# Best material for a dining table top



## tpobrienjr (Aug 8, 2007)

My daughter has asked me to build her a table for her breakfast area.
We like the plan for the cherry-topped trestle table in the current Woodsmith (it's the cover feature).
The concern we have is that the tabletop is 3/4 Cherry plywood surrounded by cherry solids, with cherry breadboard ends. The plywood worries me, and my local hardwood supplier suggests (strongly cautions) that the thin face veneer on the plywood will be too easy to damage over time.

The table top is 36 by 72 (96 extended) inches.

I have access to a planer and drum sander at the local high school, but not 36 inches wide, otherwise I would build it from rough cherry.
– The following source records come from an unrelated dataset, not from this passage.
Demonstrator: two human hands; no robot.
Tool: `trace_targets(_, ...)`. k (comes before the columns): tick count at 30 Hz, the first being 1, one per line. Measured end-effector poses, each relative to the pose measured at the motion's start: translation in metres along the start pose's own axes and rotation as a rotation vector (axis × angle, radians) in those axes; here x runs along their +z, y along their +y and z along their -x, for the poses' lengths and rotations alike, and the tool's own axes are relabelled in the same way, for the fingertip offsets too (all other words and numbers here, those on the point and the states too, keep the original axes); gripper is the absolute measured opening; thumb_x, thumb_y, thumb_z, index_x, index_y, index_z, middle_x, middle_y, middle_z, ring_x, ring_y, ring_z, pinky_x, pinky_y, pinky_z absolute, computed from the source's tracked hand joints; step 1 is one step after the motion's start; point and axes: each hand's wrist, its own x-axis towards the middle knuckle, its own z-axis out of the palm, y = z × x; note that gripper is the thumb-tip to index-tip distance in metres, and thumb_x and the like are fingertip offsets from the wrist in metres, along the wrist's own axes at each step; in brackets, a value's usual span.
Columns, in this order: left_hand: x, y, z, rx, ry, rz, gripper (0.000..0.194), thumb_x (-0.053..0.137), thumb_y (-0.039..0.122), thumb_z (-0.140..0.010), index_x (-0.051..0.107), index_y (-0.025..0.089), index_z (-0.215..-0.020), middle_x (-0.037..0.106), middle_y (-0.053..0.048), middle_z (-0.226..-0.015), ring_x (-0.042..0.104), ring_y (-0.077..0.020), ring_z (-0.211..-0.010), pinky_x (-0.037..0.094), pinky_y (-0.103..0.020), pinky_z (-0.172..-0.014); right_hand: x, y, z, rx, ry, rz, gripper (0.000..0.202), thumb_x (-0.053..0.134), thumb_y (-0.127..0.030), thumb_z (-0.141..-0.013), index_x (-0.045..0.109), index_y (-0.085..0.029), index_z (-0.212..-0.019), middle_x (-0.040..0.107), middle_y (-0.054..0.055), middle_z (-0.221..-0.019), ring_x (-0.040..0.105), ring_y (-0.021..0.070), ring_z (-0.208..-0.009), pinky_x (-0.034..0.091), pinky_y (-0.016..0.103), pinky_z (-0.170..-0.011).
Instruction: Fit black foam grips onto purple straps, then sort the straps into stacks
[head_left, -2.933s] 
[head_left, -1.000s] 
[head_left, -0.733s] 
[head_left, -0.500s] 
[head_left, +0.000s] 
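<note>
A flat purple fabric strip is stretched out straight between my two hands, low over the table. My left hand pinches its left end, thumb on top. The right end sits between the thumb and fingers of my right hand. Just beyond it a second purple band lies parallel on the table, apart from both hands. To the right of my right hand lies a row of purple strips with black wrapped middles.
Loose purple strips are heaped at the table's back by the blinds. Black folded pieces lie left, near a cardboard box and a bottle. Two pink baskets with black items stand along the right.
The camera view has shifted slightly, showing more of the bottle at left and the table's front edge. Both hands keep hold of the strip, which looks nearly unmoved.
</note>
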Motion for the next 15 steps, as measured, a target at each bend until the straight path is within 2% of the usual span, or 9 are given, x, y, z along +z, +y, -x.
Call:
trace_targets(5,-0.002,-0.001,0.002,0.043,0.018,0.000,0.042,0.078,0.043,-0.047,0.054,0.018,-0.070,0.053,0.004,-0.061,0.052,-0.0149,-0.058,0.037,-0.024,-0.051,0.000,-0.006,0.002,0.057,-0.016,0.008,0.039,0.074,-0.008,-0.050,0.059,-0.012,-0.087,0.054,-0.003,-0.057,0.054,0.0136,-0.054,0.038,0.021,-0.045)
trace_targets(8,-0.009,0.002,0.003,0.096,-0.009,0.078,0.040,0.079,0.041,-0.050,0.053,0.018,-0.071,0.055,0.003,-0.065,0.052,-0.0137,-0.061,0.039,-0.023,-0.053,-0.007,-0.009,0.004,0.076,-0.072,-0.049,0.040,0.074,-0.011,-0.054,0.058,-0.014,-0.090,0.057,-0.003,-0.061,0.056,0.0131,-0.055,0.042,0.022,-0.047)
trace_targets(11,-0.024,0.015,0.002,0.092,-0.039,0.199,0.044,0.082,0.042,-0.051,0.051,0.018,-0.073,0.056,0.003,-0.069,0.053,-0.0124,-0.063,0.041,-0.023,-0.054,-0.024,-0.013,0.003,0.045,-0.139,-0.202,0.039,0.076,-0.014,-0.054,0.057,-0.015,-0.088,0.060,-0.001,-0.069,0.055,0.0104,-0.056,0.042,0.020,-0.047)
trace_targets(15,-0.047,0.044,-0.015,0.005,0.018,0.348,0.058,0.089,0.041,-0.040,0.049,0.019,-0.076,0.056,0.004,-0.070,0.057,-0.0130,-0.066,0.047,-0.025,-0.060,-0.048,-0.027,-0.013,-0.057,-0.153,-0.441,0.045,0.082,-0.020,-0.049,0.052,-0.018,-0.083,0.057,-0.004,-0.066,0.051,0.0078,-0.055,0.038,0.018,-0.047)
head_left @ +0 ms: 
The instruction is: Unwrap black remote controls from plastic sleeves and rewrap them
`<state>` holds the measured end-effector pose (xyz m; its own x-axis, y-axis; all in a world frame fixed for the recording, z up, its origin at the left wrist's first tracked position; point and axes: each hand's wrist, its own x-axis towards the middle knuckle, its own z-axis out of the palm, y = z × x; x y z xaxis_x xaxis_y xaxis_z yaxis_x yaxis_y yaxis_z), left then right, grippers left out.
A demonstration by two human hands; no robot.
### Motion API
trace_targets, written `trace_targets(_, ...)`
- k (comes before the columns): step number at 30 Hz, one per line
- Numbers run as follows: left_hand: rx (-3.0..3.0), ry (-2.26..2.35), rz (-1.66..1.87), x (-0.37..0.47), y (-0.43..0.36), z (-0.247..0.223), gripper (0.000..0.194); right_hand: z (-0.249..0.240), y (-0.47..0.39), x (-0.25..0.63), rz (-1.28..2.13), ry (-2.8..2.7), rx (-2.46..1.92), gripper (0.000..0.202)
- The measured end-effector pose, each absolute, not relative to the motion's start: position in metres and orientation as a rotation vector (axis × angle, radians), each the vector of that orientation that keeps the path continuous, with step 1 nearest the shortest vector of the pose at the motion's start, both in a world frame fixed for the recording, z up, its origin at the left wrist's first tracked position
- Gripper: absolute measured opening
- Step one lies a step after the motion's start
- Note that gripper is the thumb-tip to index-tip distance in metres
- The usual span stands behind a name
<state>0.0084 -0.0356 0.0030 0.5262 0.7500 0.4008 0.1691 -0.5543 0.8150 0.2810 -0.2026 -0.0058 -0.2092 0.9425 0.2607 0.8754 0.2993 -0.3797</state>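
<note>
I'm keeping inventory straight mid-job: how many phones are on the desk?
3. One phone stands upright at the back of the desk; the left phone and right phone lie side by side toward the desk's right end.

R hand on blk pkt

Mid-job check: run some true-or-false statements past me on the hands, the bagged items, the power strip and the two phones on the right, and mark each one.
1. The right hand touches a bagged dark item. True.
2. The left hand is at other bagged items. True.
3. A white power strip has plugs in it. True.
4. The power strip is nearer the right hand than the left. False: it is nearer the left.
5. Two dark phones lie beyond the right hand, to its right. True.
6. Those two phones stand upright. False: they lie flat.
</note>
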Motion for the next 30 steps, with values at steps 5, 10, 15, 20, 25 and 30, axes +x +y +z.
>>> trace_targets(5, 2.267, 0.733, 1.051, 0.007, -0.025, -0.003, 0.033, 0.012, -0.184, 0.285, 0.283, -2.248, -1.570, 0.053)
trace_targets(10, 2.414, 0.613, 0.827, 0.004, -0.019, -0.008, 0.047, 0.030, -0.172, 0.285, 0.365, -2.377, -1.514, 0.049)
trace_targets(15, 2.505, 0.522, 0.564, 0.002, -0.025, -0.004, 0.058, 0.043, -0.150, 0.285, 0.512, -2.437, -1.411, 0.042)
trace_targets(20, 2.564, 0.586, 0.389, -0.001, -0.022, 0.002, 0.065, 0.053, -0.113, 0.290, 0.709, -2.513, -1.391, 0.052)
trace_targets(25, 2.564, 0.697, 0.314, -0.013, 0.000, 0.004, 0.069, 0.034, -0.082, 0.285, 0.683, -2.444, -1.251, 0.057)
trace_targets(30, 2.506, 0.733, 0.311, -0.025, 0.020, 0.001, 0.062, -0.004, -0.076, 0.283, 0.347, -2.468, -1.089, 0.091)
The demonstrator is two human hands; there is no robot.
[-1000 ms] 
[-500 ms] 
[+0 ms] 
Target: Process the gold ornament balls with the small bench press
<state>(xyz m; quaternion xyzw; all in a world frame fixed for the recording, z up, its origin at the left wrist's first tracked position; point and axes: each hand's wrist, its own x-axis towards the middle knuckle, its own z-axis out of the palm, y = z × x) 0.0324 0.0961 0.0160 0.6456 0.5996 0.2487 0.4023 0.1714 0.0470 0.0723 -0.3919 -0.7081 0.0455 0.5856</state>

That's what I plan to use for the supporting trestle and legs.

Is there some combination of material I can use for the top that would be more durable, but would look as nice as cherry plywood?

Alternatively, is there an approach I can take that will allow me to make the table top dead flat, with a narrower thickness planer and drum sander? I'm willing to use rough stock, glued-up and planed to thickness.


----------



## cmaeda (Sep 1, 2008)

You could use a hand plane to get something dead flat. I have a jointer but I end up using my #7 hand plane most of the time. They are relatively cheap on eBay.


----------



## Sawdust2 (Mar 18, 2007)

How timely. I have just resawn and planed some solid cherry for a new kitchen table top.
I, too, plan on breadboard ends.
I'm making it 5/8" thick to save on some weight.

Fortunately I have access to a 36" sander. But you might try a local cabinet shop. Sometimes if pays to pay a little money to get the job done right. And you might find another source of inexpensive lumber. Or a kindred soul.

Lee


----------



## tpobrienjr (Aug 8, 2007)

The dining table project is still under construction. Since my last post, Amy and I have fitted all of the base framework pieces together, and we're working (occasionally) on the tabletop. I went to a local supplier and picked out a really nice piece of 3/4 inch Red Oak plywood. I had it delivered to a local cabinet shop and paid the owner a reasonable fee to cut the tabletop parts from it. The underparts of the tabletop are made from Red Oak ply, and all of the visible edge material is the same solid Red Oak we used for the base.


----------



## Taigert (Nov 20, 2007)

Sounds like your daughter will end up with a beautiful table.

It would have been a great reason to have bought some nice L/N planes to work that cherry. Planes are a bunch cheaper than what I paid for my Jet 22-44 oscilating drum sander.


----------